2. The ability to reuse components as a developer without worrying that you are biting off more you can chew.  If you want to build a bitcoin client but have no aspirations to replace the P2P communication code, you can drop the existing implementation in and be done.  Likewise, since that code is hopefully a monolithic unit rather than something you surgically ripped from bitcoin's source code, you will have a much easier time consuming and implementing updates to that code.

3. The ability to deprecate the "wallet.dat", transaction history, and "accounts" function from bitcoind, as well as to free the definition of a "wallet" file as being a file of any certain type.  To me, the wallet being in bitcoind is as out of place as support for "sending rich text e-mail with emoticons" in an SMTP server daemon.  It belongs as an optional feature for a GUI / wallet management subsystem (one that ideally can open and close wallets at will, sort of how Microsoft Word can open and close .docx files at will).

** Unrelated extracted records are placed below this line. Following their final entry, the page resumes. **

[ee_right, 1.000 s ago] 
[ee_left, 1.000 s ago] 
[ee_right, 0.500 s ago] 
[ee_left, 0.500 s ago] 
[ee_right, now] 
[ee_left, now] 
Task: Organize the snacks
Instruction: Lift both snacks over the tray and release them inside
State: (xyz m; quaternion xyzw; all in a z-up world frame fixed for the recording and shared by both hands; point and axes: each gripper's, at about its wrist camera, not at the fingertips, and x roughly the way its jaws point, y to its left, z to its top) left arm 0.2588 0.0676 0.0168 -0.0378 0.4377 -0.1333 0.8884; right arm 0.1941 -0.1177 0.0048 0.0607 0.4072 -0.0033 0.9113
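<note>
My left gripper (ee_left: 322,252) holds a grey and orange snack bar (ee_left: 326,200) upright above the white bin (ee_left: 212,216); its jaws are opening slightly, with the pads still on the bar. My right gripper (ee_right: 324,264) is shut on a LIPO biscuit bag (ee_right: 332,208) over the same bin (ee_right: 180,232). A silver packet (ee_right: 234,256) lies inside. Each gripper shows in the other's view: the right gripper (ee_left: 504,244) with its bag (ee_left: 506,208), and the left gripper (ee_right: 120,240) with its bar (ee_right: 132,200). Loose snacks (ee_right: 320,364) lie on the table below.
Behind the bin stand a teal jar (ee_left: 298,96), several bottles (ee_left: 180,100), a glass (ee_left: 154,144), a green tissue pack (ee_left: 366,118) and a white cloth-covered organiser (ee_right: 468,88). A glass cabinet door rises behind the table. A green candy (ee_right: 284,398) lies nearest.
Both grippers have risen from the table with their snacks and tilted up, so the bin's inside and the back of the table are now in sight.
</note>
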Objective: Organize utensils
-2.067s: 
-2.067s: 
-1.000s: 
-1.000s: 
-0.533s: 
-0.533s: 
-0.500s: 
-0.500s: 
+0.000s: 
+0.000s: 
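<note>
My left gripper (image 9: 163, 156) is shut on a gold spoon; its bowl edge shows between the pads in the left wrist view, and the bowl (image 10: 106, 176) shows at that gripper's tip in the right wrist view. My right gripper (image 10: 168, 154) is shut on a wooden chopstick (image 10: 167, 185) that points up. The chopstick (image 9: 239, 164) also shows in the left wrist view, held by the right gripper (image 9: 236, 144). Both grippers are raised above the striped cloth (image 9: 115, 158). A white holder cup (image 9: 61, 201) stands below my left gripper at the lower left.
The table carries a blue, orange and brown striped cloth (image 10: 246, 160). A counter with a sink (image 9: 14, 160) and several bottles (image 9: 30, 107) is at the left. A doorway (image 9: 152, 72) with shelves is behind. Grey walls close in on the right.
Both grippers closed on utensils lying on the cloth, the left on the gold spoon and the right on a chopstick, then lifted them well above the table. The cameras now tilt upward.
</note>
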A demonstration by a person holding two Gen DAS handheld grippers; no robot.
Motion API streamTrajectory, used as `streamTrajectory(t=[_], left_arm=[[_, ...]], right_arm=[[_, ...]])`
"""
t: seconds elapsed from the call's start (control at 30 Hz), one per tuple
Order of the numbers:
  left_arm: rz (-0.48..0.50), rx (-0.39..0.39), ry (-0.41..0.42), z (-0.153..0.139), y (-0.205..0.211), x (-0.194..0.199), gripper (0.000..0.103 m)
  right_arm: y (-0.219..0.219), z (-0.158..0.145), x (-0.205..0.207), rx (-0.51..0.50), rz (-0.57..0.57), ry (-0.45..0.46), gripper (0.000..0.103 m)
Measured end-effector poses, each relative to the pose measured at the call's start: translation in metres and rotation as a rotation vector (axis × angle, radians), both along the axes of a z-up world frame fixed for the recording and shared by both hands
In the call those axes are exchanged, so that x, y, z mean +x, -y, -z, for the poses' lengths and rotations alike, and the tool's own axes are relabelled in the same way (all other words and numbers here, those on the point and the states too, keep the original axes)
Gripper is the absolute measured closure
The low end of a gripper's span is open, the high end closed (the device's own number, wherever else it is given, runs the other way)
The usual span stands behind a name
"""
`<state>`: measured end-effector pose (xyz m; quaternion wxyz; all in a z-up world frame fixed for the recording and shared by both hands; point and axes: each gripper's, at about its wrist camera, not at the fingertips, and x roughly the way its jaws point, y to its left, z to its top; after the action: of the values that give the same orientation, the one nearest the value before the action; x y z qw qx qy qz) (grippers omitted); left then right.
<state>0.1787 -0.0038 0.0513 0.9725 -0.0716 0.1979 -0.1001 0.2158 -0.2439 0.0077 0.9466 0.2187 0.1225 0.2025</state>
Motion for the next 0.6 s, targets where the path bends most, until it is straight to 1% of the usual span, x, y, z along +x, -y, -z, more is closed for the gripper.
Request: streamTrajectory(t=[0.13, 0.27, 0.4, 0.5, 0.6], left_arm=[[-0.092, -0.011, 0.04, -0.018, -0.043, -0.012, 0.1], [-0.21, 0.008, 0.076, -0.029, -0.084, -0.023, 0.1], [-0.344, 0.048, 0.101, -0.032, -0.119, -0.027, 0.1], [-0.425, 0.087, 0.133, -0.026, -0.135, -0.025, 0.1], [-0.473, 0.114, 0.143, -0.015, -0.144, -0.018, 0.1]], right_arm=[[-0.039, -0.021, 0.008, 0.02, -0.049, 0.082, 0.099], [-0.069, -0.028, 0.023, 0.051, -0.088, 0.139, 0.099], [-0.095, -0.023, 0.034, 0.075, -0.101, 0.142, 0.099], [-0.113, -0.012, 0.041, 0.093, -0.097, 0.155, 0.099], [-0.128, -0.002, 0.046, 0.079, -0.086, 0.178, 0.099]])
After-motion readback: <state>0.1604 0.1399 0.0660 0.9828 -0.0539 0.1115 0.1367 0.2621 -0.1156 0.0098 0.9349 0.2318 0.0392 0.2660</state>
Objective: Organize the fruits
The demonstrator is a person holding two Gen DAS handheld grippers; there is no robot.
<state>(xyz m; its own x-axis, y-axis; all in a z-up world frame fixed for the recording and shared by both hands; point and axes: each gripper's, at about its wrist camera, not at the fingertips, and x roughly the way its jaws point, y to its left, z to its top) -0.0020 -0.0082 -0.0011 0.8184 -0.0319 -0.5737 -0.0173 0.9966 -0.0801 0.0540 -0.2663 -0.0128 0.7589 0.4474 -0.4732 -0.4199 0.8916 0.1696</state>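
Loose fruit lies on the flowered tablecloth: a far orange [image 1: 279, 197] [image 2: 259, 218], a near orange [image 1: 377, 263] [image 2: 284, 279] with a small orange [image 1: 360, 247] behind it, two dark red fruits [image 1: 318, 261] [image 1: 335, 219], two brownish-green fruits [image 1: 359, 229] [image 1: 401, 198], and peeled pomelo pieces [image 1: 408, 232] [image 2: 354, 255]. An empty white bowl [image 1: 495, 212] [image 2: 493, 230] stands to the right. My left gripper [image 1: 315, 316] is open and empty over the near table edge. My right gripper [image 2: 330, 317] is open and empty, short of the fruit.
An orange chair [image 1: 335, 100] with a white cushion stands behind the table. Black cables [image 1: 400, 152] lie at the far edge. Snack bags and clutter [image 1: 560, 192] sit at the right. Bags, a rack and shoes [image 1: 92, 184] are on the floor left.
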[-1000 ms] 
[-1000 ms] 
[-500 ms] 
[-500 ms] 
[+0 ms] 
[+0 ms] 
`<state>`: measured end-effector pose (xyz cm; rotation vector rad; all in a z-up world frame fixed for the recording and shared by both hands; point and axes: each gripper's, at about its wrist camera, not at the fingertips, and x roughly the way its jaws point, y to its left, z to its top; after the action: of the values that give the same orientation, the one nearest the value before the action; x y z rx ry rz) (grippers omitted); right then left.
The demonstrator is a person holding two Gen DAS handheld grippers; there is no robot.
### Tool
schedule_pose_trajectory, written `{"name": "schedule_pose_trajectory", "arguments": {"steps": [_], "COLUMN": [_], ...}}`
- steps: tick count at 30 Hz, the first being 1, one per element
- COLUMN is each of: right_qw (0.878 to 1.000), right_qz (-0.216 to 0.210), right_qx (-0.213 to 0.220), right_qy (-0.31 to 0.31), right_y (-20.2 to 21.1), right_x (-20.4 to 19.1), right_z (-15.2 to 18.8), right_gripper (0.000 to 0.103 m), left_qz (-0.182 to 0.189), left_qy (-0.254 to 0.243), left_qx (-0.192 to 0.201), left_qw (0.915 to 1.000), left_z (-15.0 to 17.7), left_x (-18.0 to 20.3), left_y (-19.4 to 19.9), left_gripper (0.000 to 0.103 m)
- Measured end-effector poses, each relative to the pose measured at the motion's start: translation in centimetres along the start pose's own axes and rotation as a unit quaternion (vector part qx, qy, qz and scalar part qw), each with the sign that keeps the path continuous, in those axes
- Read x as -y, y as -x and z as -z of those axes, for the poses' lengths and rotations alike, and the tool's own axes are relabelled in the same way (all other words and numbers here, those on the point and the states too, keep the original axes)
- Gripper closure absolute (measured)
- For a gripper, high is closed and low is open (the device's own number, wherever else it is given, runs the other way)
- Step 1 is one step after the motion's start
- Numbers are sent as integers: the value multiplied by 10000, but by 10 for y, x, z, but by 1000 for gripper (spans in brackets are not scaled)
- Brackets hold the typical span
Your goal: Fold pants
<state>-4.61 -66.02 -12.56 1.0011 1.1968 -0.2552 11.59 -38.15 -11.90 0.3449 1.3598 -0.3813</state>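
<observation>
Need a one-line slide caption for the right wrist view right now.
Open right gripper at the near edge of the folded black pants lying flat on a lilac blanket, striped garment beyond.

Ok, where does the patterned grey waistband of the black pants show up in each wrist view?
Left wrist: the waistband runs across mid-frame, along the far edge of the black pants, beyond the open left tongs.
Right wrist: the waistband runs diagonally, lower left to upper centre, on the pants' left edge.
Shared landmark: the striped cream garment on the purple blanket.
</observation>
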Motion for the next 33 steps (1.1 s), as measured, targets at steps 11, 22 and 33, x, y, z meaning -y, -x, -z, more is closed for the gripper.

I see several other benefits, but they have already been listed to some extent.

Companies claiming they got hacked and lost your coins sounds like fraud so perfect it could be called fashionable.  I never believe them.  If I ever experience the misfortune of a real intrusion, I declare I have been honest about the way I have managed the keys in Casascius Coins.  I maintain no ability to recover or reproduce the keys, not even under limitless duress or total intrusion.  Remember that trusting strangers with your coins without any recourse is, as a matter of principle, not a best practice.  Don't keep coins online. Use paper or hardware wallets instead.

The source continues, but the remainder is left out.